Au moment où leurs majestés parurent sous leur dais, du haut des galeries de la tertulia on lâcha des quantités de sonnets, de petits oiseaux et de cantates. Les oiseaux s’en allèrent se percher, comme ils purent, sur le lustre et sur les corniches de la salle. Les cantates et les sonnets, ayant moins de légèreté, tombèrent en pluie sur les lunettes du parterre (las lunetas), où chacun en saisit ce qui fut à sa portée. J’en attrapai pour ma part une bonne poignée.

La poésie ne devrait jamais se traduire que par de la poésie ; aussi voudrais-je être poète, afin de pouvoir vous donner une juste idée de ces ingénieuses compositions lyriques que je pris au vol ; mais force sera de vous contenter de mon humble et fidèle prose.

Un de ces sonnets, adressé à la reine, lui disait :

« Vous êtes la reine des belles, et vous êtes la belle des reines. »

Un autre, parlant au roi lui-même :

« Ton règne, ô Ferdinand, a été bien fécond en époques glorieuses. Le dieu de la guerre t’a couronné de son laurier, et le dieu de l’amour t’a couronné de ses myrtes et de ses roses. »

J’avais eu encore en partage une cantate où je lus ceci :

« Regardons Ferdinand, regardons Christine. Contemplons en eux deux soleils lumineux dont les beaux rayons animent la nation. »

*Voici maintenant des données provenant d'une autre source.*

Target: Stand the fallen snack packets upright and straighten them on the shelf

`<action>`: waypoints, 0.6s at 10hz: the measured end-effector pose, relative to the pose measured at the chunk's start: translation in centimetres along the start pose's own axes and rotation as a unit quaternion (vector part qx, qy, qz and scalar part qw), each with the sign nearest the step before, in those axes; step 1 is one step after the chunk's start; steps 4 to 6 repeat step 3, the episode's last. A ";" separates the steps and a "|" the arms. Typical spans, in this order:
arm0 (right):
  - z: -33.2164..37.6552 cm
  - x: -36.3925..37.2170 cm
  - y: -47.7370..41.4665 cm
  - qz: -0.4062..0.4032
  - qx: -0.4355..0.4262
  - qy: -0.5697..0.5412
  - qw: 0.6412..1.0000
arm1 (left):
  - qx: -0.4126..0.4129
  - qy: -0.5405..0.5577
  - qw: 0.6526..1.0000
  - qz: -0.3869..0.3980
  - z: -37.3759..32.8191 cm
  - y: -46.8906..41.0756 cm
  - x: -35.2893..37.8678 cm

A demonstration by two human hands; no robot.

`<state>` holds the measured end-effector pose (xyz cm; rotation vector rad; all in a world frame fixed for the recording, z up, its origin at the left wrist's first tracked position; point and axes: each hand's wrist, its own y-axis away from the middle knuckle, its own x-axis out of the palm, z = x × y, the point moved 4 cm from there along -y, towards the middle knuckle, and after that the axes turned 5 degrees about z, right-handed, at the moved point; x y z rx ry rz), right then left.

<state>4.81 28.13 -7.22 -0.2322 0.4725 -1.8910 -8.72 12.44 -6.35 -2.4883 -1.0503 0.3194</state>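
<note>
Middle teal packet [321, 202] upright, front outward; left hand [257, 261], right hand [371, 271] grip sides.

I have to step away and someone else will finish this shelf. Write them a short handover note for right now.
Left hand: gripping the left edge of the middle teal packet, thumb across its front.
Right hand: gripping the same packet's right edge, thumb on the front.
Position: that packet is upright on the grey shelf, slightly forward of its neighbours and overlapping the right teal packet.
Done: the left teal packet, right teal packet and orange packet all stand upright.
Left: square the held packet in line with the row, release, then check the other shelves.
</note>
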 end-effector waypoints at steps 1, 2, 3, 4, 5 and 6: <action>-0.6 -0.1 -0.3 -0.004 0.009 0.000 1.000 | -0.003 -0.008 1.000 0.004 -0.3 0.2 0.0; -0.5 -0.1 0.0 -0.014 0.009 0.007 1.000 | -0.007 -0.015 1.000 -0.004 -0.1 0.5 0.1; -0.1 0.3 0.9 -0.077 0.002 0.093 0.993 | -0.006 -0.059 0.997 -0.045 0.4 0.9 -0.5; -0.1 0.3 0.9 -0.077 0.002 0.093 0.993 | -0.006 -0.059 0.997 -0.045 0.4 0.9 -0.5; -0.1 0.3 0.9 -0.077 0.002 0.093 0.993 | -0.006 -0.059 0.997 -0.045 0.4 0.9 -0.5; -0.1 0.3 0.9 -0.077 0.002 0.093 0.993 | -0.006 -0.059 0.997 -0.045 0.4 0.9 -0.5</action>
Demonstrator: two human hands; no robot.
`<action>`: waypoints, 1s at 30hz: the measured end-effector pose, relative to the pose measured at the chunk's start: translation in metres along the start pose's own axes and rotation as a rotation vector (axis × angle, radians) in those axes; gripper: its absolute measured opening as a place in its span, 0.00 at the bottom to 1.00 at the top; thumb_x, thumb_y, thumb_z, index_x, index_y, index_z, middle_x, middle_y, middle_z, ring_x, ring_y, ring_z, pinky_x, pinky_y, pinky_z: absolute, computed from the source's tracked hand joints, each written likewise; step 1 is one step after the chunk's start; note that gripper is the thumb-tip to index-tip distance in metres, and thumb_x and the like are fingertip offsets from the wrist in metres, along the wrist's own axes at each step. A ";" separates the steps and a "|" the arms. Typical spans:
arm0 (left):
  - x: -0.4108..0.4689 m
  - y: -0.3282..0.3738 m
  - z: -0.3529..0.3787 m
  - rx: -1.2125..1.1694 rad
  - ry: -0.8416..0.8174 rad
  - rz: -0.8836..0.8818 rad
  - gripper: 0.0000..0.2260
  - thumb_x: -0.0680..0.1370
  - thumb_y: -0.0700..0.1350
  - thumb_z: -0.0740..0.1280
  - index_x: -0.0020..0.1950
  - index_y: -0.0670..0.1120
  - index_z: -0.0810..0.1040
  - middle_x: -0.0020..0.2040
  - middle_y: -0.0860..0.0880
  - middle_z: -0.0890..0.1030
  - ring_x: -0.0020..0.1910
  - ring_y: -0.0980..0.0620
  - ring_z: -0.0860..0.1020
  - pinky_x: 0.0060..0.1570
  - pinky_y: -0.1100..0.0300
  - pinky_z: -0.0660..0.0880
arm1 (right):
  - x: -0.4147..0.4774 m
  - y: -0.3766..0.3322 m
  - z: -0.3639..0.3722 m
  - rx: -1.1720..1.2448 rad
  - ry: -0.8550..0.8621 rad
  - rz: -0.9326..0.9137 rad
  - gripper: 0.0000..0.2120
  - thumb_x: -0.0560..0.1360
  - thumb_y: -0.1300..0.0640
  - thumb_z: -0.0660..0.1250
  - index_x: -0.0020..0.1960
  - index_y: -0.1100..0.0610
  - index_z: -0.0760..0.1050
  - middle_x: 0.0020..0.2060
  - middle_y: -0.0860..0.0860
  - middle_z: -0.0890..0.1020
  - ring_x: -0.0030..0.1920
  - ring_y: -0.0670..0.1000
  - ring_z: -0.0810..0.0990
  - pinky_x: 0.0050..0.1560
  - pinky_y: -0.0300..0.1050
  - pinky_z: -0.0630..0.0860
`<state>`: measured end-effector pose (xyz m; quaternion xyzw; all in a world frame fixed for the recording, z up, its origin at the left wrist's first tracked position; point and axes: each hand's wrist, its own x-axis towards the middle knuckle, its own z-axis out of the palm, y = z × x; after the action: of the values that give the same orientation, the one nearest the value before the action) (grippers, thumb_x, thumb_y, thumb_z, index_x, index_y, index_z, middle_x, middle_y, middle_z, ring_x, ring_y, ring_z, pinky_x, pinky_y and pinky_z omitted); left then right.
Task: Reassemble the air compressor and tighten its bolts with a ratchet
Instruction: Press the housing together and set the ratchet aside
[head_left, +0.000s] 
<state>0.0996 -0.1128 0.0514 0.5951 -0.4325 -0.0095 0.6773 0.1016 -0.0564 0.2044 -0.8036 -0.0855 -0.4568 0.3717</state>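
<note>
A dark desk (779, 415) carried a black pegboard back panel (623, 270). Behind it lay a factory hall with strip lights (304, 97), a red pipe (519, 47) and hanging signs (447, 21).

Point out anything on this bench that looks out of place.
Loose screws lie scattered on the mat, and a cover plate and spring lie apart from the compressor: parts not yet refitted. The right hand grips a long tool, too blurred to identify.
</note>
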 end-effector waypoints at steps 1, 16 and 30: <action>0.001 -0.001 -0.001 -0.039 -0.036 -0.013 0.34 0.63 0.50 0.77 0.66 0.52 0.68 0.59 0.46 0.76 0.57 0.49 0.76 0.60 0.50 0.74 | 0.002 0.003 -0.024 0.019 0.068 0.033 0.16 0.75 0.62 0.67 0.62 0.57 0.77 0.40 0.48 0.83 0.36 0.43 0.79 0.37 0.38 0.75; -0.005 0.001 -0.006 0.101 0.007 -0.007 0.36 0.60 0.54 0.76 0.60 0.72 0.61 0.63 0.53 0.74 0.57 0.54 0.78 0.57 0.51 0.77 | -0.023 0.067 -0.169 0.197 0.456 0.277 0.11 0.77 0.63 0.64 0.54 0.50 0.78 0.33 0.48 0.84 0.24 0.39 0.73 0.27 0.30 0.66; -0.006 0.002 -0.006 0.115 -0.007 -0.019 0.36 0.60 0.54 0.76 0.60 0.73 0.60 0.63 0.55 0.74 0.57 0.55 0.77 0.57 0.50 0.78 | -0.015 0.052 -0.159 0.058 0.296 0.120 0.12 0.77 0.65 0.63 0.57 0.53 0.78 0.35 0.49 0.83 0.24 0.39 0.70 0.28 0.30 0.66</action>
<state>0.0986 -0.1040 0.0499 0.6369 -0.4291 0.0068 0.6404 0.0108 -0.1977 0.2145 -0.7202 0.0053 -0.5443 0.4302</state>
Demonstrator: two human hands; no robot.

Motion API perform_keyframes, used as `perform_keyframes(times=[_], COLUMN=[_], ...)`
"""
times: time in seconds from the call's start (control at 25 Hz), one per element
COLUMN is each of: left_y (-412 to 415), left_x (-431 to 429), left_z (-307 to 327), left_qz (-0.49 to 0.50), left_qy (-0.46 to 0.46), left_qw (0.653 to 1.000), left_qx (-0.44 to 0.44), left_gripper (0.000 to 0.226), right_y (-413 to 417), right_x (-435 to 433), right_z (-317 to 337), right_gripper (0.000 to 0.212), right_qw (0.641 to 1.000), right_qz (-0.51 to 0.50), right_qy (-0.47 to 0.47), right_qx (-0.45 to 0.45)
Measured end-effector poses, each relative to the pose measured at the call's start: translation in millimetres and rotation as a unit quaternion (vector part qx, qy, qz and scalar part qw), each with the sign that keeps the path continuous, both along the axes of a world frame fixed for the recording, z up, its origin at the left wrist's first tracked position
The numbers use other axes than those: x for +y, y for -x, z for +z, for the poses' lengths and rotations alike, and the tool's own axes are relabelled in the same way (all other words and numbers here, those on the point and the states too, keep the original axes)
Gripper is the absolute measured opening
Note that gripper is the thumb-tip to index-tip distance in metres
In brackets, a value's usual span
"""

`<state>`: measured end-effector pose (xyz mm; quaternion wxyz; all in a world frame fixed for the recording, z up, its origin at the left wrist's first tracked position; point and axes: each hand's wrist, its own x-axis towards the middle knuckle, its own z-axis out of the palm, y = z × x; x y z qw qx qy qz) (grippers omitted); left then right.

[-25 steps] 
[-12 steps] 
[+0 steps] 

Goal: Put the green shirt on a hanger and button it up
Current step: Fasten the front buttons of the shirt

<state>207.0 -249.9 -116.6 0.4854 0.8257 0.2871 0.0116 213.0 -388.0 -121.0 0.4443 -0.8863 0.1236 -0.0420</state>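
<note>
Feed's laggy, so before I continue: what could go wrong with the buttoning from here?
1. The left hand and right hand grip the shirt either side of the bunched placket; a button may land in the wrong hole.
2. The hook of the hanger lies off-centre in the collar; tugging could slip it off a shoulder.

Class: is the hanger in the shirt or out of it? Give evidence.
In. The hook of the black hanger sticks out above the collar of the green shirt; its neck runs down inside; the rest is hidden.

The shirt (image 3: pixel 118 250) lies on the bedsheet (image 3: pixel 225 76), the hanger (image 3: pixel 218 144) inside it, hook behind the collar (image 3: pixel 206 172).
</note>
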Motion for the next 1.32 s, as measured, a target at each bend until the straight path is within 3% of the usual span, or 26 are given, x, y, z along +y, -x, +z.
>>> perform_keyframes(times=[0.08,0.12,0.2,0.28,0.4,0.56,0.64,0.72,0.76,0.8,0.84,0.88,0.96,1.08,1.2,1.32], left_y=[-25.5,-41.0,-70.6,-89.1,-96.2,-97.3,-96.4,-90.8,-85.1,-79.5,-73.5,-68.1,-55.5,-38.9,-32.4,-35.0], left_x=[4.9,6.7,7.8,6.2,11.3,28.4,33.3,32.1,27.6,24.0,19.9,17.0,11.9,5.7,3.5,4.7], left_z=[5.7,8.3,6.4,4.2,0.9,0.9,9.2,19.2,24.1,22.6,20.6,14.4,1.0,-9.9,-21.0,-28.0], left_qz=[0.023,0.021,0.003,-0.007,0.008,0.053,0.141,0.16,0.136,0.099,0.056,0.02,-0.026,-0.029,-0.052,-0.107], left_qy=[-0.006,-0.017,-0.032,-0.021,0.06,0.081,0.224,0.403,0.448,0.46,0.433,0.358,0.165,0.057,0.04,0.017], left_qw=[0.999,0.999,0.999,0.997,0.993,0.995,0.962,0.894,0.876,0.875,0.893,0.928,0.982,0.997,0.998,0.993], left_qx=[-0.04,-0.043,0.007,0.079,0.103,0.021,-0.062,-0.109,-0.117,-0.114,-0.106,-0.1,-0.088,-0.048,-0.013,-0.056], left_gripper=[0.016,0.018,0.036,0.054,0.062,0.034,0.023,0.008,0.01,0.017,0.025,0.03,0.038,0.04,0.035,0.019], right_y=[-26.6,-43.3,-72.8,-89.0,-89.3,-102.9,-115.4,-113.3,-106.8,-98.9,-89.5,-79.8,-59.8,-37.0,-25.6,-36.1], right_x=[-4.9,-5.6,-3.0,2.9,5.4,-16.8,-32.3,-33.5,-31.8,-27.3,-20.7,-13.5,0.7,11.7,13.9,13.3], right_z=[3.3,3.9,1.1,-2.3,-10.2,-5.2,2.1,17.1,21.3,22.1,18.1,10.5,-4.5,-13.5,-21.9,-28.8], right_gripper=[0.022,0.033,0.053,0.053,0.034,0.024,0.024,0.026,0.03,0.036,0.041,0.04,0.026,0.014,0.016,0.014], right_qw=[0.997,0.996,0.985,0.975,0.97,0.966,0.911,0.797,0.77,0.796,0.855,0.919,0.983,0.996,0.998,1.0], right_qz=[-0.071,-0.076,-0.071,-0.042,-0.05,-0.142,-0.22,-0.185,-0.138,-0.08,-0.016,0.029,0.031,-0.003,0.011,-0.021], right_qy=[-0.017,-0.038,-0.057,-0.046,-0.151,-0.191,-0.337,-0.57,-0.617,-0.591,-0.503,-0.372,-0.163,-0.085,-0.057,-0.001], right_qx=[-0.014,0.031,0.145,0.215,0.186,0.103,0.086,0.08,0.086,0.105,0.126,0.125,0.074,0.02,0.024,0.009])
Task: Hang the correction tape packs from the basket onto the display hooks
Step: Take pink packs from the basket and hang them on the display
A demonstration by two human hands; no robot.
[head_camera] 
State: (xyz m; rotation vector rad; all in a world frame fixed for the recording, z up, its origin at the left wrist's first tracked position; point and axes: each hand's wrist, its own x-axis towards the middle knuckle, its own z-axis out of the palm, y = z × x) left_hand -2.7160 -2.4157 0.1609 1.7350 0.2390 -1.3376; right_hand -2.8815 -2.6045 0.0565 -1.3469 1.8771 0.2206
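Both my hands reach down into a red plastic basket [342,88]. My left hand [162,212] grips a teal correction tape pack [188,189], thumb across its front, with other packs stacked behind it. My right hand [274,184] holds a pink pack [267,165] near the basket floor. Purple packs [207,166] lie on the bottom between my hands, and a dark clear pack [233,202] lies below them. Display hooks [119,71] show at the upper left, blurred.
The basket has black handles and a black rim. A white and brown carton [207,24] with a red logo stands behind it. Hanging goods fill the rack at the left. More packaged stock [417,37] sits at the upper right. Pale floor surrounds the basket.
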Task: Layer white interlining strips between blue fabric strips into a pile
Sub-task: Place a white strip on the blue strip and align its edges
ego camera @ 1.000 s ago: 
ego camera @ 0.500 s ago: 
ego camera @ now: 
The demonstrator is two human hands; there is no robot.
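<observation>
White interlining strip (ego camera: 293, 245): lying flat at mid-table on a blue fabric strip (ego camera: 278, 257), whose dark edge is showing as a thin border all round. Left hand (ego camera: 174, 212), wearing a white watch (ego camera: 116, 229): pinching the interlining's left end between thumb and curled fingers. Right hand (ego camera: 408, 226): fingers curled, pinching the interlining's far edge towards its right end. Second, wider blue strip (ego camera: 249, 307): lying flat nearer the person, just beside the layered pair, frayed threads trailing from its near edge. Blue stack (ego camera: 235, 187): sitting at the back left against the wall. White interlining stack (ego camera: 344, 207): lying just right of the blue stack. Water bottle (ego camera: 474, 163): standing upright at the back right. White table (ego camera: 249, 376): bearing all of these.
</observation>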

« Isabelle, dans son enfance, est gracieuse comme l’aurore naissante qui dore les champs espagnols, — aurore d’autres soleils, — étant elle-même fille du soleil. »

Ce ne sont là que de légers échantillons de la louange fine et délicate qui distinguait la poésie de la Jura.

Le rideau s’étant levé, je mis mes sonnets dans ma poche, et devins tout yeux et tout oreilles.

Ce fut d’abord un drame allégorique de circonstance, à grand spectacle, intitulé : Le Triomphe de l’Innocence. Le théâtre représentait un bosquet, au fond duquel il y avait deux jets d’eau.